Task requirements: Every record below, from the first line to the last, is to be set down again exactly.

(Source data)
★ ★ ★ ★ ★ ★ ★

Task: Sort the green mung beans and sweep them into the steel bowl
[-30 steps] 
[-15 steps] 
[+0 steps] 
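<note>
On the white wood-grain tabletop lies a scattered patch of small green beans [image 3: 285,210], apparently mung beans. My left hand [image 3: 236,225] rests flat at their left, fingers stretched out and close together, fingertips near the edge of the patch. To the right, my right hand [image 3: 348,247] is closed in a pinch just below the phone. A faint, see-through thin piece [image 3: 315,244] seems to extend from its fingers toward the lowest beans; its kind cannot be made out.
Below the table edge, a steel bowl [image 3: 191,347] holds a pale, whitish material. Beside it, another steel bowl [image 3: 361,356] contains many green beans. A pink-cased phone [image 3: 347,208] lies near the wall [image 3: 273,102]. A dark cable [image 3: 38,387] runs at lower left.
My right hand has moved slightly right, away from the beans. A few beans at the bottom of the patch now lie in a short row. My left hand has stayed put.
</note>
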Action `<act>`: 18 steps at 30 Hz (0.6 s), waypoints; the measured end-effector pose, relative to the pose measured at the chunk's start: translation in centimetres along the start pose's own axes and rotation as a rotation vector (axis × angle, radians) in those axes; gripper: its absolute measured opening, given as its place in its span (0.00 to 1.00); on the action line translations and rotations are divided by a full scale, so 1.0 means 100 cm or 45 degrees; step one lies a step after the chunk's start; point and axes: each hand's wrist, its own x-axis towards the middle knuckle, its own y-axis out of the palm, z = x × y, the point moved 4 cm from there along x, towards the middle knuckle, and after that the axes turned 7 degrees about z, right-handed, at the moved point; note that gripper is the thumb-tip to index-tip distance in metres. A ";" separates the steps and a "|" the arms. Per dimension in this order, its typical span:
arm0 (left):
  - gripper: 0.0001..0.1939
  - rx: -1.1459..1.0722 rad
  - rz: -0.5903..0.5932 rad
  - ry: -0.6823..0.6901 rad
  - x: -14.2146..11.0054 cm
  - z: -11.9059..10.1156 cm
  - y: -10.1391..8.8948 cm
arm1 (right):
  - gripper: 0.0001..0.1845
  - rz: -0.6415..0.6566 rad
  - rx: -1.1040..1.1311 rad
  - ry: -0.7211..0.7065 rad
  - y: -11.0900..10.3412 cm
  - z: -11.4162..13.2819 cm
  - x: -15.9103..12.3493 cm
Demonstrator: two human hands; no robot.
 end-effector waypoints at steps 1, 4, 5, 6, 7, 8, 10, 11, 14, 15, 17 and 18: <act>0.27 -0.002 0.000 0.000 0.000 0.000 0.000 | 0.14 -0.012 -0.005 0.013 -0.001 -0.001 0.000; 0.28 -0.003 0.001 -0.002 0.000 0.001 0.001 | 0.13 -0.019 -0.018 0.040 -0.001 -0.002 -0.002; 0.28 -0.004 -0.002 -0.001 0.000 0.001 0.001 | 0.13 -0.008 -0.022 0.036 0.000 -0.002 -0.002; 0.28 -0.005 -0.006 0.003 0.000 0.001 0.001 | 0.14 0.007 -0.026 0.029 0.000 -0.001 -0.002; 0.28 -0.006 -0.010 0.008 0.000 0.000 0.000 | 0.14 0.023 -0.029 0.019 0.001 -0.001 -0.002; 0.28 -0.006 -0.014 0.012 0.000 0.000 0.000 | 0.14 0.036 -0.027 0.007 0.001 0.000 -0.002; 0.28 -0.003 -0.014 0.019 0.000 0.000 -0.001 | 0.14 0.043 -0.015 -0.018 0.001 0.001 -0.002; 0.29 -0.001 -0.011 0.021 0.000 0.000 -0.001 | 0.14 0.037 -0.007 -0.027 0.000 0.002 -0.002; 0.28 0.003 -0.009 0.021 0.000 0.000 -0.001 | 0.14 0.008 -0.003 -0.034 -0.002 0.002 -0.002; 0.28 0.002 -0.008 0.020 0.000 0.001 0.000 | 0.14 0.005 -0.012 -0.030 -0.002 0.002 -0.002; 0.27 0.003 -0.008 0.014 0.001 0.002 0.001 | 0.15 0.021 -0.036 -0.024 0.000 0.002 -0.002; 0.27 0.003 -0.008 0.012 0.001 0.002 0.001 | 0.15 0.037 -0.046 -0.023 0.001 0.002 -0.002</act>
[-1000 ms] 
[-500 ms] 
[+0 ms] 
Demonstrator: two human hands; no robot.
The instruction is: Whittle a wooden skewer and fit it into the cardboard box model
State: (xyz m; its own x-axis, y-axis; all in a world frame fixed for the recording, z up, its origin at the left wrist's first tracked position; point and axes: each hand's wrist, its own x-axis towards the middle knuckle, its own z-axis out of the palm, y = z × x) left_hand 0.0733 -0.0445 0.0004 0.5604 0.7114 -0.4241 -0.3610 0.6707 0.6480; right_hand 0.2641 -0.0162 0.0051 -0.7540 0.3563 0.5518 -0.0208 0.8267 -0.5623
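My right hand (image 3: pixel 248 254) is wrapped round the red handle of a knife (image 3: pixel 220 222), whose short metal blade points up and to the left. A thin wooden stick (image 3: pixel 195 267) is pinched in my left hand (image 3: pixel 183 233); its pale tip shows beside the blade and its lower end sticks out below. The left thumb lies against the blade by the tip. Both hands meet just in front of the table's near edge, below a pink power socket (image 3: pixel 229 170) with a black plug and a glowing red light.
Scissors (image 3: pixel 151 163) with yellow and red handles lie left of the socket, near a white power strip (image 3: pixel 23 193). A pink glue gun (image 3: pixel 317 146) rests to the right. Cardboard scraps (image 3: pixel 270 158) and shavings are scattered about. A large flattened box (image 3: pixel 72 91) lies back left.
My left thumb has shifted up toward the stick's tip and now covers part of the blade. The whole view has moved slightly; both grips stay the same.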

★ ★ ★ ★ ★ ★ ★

Answer box:
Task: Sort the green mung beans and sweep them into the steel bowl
[-30 steps] 
[-15 steps] 
[+0 steps] 
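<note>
On the white wood-grain tabletop lies a scattered patch of small green beans [image 3: 285,210], apparently mung beans. My left hand [image 3: 236,225] rests flat at their left, fingers stretched out and close together, fingertips near the edge of the patch. To the right, my right hand [image 3: 348,247] is closed in a pinch just below the phone. A faint, see-through thin piece [image 3: 315,244] seems to extend from its fingers toward the lowest beans; its kind cannot be made out.
Below the table edge, a steel bowl [image 3: 191,347] holds a pale, whitish material. Beside it, another steel bowl [image 3: 361,356] contains many green beans. A pink-cased phone [image 3: 347,208] lies near the wall [image 3: 273,102]. A dark cable [image 3: 38,387] runs at lower left.
My right hand has moved slightly right, away from the beans. A few beans at the bottom of the patch now lie in a short row. My left hand has stayed put.
</note>
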Action `<act>`: 18 steps at 30 Hz (0.6 s), waypoints; the measured end-effector pose, relative to the pose measured at the chunk's start: translation in centimetres along the start pose's own axes and rotation as a rotation vector (axis × angle, radians) in those axes; gripper: its absolute measured opening, given as its place in its span (0.00 to 1.00); on the action line translations and rotations are divided by a full scale, so 1.0 means 100 cm or 45 degrees; step one lies a step after the chunk's start; point and axes: each hand's wrist, its own x-axis towards the middle knuckle, its own y-axis out of the palm, z = x × y, the point moved 4 cm from there along x, towards the middle knuckle, and after that the axes turned 7 degrees about z, right-handed, at the moved point; note that gripper is the thumb-tip to index-tip distance in metres. A ";" separates the steps and a "|" the arms. Per dimension in this order, its typical span:
arm0 (left):
  - gripper: 0.0001..0.1939
  - rx: -1.1459..1.0722 rad
  - rz: -0.5903..0.5932 rad
  - ry: -0.6823..0.6901 rad
  - x: -14.2146..11.0054 cm
  - z: -11.9059..10.1156 cm
  - y: -10.1391..8.8948 cm
arm1 (right):
  - gripper: 0.0001..0.1845
  - rz: -0.6415..0.6566 rad
  - rx: -1.1040..1.1311 rad
  - ry: -0.7211..0.7065 rad
  - y: -11.0900..10.3412 cm
  - z: -11.4162..13.2819 cm
  - x: -15.9103..12.3493 cm
Demonstrator: two human hands; no robot.
 end-effector waypoints at steps 1, 4, 5, 6, 7, 8, 10, 11, 14, 15, 17 and 18: <act>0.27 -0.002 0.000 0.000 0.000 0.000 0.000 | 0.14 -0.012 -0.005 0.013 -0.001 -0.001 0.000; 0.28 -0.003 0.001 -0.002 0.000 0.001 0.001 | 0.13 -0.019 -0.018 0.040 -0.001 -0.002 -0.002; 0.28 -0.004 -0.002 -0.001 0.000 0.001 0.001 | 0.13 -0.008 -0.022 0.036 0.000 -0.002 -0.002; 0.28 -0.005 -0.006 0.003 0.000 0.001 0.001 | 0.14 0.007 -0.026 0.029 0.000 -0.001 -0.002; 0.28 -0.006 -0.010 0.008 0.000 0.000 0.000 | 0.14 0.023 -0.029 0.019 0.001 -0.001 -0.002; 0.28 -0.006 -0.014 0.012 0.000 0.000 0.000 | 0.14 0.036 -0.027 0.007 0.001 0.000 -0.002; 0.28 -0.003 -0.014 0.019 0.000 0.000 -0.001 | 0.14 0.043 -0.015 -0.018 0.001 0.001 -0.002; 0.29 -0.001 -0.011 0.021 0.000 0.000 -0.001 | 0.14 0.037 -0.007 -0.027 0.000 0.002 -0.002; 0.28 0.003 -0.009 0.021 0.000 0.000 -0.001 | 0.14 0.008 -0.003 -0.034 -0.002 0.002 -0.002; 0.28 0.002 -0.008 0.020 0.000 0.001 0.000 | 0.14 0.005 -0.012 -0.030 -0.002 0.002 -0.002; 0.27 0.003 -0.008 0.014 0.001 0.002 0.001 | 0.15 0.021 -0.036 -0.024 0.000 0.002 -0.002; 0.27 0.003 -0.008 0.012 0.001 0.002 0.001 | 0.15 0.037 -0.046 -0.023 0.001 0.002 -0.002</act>
[-1000 ms] 
[-500 ms] 
[+0 ms] 
Demonstrator: two human hands; no robot.
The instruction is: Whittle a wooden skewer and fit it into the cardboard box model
State: (xyz m; its own x-axis, y-axis; all in a world frame fixed for the recording, z up, its origin at the left wrist's first tracked position; point and axes: each hand's wrist, its own x-axis towards the middle knuckle, its own z-axis out of the palm, y = z × x) left_hand 0.0733 -0.0445 0.0004 0.5604 0.7114 -0.4241 -0.3610 0.6707 0.6480; right_hand 0.2641 -0.0162 0.0051 -0.7540 0.3563 0.5518 -0.0208 0.8267 -0.5623
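My right hand (image 3: pixel 248 254) is wrapped round the red handle of a knife (image 3: pixel 220 222), whose short metal blade points up and to the left. A thin wooden stick (image 3: pixel 195 267) is pinched in my left hand (image 3: pixel 183 233); its pale tip shows beside the blade and its lower end sticks out below. The left thumb lies against the blade by the tip. Both hands meet just in front of the table's near edge, below a pink power socket (image 3: pixel 229 170) with a black plug and a glowing red light.
Scissors (image 3: pixel 151 163) with yellow and red handles lie left of the socket, near a white power strip (image 3: pixel 23 193). A pink glue gun (image 3: pixel 317 146) rests to the right. Cardboard scraps (image 3: pixel 270 158) and shavings are scattered about. A large flattened box (image 3: pixel 72 91) lies back left.
My left thumb has shifted up toward the stick's tip and now covers part of the blade. The whole view has moved slightly; both grips stay the same.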

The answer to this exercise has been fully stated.